We recently asked you to take part in our Female Nation Survey where we asked you questions about your personal life and the world around you.

One of our reader’s felt the survey didn’t give her enough room to engage with the questions. So here are her elaborated answers on the implications society, sex and the workplace have on women.

Women24: Where do you see yourself on the scale if 1 is completely heterosexual, 5 is bisexual and 10 is completely gay?

A: This is interesting because I’ve been thinking about this question. I think that sexuality is so complex it defies labeling or categorizing.

I’m aware that Lisa Diamond broke new ground in her book Sexual Fluidity, because it shook the base of this belief that sexuality is an either/or thing and introduced the idea that it is rather a sliding scale.

I find that limiting as well, though, because even that implies that sexuality is somehow linear.
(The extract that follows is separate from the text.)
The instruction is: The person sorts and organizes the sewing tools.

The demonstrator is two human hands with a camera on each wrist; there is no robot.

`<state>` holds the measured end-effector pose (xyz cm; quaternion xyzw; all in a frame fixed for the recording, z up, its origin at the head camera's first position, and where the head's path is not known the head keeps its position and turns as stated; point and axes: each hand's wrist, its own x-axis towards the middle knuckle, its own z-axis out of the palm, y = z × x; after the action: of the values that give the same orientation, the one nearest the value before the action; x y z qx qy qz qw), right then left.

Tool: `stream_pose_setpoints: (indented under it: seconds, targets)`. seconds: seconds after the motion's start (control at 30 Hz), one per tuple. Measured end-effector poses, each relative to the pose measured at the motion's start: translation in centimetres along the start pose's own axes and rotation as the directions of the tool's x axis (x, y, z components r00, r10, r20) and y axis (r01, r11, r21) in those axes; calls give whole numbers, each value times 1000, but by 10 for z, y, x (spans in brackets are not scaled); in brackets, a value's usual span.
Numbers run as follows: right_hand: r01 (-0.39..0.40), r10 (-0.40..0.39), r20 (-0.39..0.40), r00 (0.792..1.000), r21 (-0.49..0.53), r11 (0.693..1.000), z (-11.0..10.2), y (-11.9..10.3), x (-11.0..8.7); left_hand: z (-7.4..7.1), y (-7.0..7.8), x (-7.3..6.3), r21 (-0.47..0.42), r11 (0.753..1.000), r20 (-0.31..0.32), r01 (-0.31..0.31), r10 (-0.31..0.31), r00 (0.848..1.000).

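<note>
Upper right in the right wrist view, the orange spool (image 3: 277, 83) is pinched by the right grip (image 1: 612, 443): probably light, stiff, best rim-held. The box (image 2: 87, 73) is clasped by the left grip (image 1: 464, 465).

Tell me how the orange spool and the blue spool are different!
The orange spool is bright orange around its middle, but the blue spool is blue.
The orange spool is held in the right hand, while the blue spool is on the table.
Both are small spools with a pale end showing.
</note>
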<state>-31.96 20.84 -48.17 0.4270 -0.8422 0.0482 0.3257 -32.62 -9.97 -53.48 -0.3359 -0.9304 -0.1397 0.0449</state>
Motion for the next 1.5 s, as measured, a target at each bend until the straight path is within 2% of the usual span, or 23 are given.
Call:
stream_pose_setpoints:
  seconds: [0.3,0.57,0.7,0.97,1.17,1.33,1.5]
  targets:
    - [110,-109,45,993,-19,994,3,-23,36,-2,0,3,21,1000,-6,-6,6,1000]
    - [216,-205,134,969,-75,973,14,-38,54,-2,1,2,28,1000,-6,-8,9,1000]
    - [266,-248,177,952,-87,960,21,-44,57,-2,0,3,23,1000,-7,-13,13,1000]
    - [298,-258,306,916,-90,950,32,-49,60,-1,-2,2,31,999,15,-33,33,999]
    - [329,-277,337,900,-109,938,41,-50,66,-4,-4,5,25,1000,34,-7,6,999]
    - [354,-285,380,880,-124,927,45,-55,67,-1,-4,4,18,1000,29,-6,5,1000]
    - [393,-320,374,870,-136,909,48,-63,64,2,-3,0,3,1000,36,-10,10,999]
And I don’t think it is.

What if I, a woman, am attracted to a transgendered person? Where on this scale between completely heterosexual, bisexual and homosexual would I then fall? What if I am attracted to an androgynous person precisely because I cannot place them in any gender category?
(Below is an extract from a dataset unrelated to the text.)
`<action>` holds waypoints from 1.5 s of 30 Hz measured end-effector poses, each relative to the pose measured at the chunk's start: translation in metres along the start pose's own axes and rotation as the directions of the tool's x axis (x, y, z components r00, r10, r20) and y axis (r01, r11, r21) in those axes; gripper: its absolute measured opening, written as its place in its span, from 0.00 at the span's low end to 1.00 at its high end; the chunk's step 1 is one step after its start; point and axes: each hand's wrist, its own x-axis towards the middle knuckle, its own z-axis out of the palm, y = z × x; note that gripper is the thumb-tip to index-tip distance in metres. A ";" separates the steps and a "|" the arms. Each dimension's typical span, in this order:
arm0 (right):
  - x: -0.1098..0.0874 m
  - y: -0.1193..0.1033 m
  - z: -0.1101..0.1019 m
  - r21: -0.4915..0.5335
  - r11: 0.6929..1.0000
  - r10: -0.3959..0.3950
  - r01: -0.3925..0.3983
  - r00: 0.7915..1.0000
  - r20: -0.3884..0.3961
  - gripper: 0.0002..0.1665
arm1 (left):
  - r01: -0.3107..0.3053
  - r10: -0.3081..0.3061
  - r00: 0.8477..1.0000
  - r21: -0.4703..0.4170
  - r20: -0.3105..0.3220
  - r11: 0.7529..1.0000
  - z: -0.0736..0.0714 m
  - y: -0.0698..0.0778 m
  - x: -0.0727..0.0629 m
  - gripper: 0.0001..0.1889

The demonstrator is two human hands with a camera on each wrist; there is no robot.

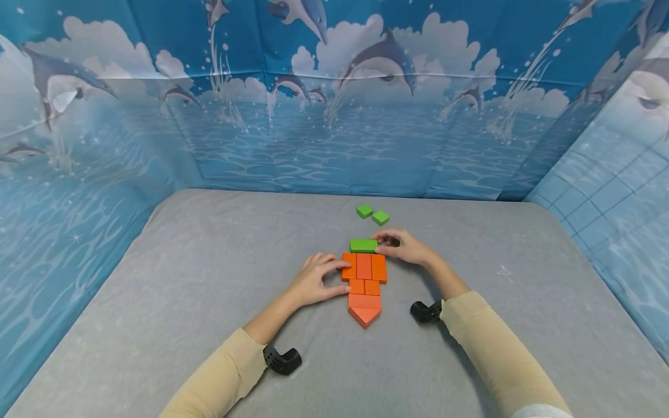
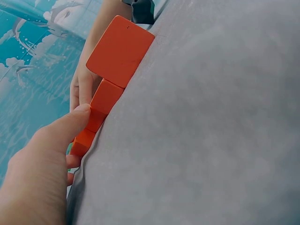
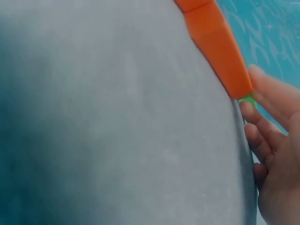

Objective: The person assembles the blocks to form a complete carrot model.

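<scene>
Flat orange blocks lie together on the grey cloth: three upright rectangles [image 1: 364, 266] side by side, two small blocks [image 1: 372, 287] below, then a wider block [image 1: 360, 301] and a triangle [image 1: 364, 317] pointing toward me. A green rectangular block [image 1: 362, 245] lies across the far end of the orange rectangles. My right hand [image 1: 405, 248] pinches its right end between thumb and fingers. With thumb and index finger extended, my left hand [image 1: 309, 283] touches the left side of the orange blocks. In the right wrist view an orange block [image 3: 222, 56] hides most of the green one.
Two small green squares [image 1: 364, 211] lie beyond the green rectangle, near the far edge of the grey surface [image 1: 235, 232]. A blue dolphin-print curtain [image 1: 340, 151] rises behind and at both sides. Black wrist devices [image 1: 283, 361] sit at both sleeve cuffs.
</scene>
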 end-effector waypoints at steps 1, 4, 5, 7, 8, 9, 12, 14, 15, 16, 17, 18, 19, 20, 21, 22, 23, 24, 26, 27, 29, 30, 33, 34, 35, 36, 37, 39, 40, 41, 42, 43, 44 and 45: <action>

What if I am attracted to someone, start dating them and then find out that they are inter-sexed, i.e. born with ambiguous genitalia? What if (and this has actually happened to me) I am checking out a hot, sexy man and then later find out that he’s actually a hot, sexy butch lesbian? What am I then?

I think that placing biological sex at the center of sexual attraction when there is so much more that draws us to people is a problem. And it limits our thinking about sexuality.

There are so many people who ‘colour outside the lines’ where this is concerned, that I cannot believe that these classifications are very useful. (Except when it comes to activism though.)

And now for my own thoughts...

Thank you doing this survey, and particularly one that addresses such varied aspects of women’s lives. I am sure that with the growing number of media publications who have launched women’s sections in the recent past, there is a realisation that women’s issues sadly do not make the mainstream newsreels.

The women we hear most about on TV are victims of rape and abuse, poor civilians waiting for government housing or ditzy celebrities who have no interest in anything but their “brand”.

Very rarely do we hear of women who are sitting in decision-makers’ chairs, women who have defied the odds and changed the world (and I do believe they exist) or community workers who are effecting change. I am most interested in hearing about these stories. I hope that you contribute to presenting a more nuanced, richer view of South African women. It’s about time we truly had a voice!